Review Approaches to NER on Unstructured Data (and Discussing Amazon Comprehend vs spaCy + Prodigy)

Hi fellow NLP enthusiasts :smiley:!

I am really excited to set sail on my NLP journey, particularly on information retrieval! I have some roadblocks that I have encountered while working on a custom NER project, and would really appreciate some help to lift them :slight_smile: To make my post more structured, I will categorize my post into 2 areas:

  • Improving NER model performance on unstructured data (PDFs, images)
  • Amazon Comprehend-related questions (Comprehend vs. Prodigy + spaCy)

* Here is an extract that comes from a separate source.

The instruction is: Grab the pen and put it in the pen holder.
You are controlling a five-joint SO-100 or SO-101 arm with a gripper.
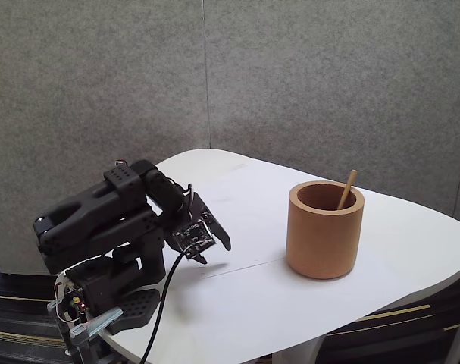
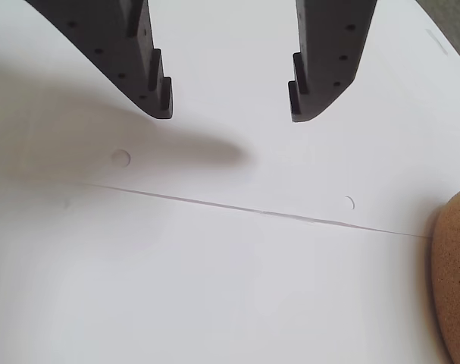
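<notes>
Black and folded low, the arm [image 1: 101, 220] sits at the near left corner of the white counter [image 1: 245, 303] in the fixed view, its base clamped at the counter's edge and a black cable [image 1: 160, 318] trailing down from it toward the bottom of the picture. Its claw [image 1: 212, 249] points down and to the right, hanging just above the counter and casting a soft shadow beneath it. In the wrist view the claw [image 2: 231, 112] is spread wide, its two dark fingers [image 2: 142, 68] entering from the top edge with bare white counter [image 2: 214, 288] showing between them and nothing gripped.

A thin seam [image 2: 252, 211] crosses the counter below the fingertips in the wrist view; the same line shows faintly in the fixed view, running from near the claw toward the pen holder [image 1: 324, 231].

The pen holder stands upright on the right part of the counter, well apart from the claw, a thick-walled tan-orange cup with a plain surface. Its rough curved side [image 2: 453, 280] peeks in at the right edge of the wrist view. The pen [image 1: 346, 189] is inside it, leaning against the far right part of the rim with its upper end poking out above; how deep its lower end reaches is hidden by the wall, though it seems to rest on the bottom.

Grey felt-like wall panels [image 1: 214, 68] close off the background behind the counter.
</notes>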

NER Model Performance Improvement

  • Currently, I am training a customized NER model that can extract entities from unstructured data (PDFs mainly), aggregate them into a data frame and output it as a csv eventually. I am using different types of documents, such as ride-share receipts, hotel bills, electric bills, etc.
  • I have implemented an end-to-end NER pipeline leveraging Amazon Comprehend, and have trained the model 3 times with various dataset sizes. I started training the model with only 100 PDF documents, and got an F1 score of 0.72. I then increased my dataset size and trained the model again with 240 documents, and got an F1 score of 0.89.
  • At this point, I was happy with the result initially. I was convinced that increasing the dataset size will improve my model performance; but I also know that I have to collect a diverse dataset as well - for instance, electric bills coming from different utility providers have different layout and format; so, collecting electric bills from various providers would prevent overfitting to just one utility bill format.
  • I then trained the model using almost 300 documents, after collecting 50 more documents (30 of them are bills from 3 new providers, while I obtained the remaining 20 bills via data augmentation - simply adding watermarks to the documents that I previously have in the training set), but this time the overall performance decreases, notwithstanding performance for some of the features increase and some decrease.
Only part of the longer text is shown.